DIRECTIONS FOR THIS TASK:
Output the full listing exactly as written, with no pictures in it.

DATASET SECTION:

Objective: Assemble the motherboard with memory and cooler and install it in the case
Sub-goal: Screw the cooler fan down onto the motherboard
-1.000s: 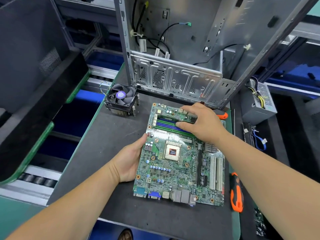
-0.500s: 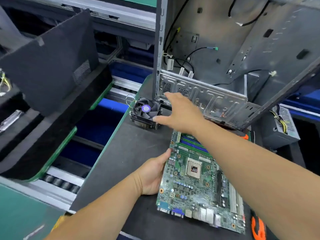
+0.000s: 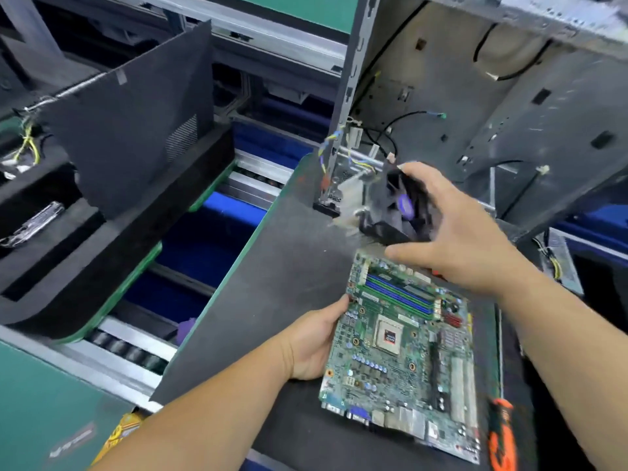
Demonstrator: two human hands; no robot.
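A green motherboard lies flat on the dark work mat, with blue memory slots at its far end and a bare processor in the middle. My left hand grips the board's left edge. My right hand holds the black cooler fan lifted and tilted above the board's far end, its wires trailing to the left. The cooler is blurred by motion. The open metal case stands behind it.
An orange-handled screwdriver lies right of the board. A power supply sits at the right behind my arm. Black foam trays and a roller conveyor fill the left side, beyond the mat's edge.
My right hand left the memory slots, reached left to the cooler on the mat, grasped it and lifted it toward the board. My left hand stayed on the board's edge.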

SOLUTION:
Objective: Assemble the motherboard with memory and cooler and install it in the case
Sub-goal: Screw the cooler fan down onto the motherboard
-1.000s: 
-0.500s: 
+0.000s: 
Demonstrator: two human hands; no robot.
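A green motherboard lies flat on the dark work mat, with blue memory slots at its far end and a bare processor in the middle. My left hand grips the board's left edge. My right hand holds the black cooler fan lifted and tilted above the board's far end, its wires trailing to the left. The cooler is blurred by motion. The open metal case stands behind it.
An orange-handled screwdriver lies right of the board. A power supply sits at the right behind my arm. Black foam trays and a roller conveyor fill the left side, beyond the mat's edge.
My right hand left the memory slots, reached left to the cooler on the mat, grasped it and lifted it toward the board. My left hand stayed on the board's edge.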

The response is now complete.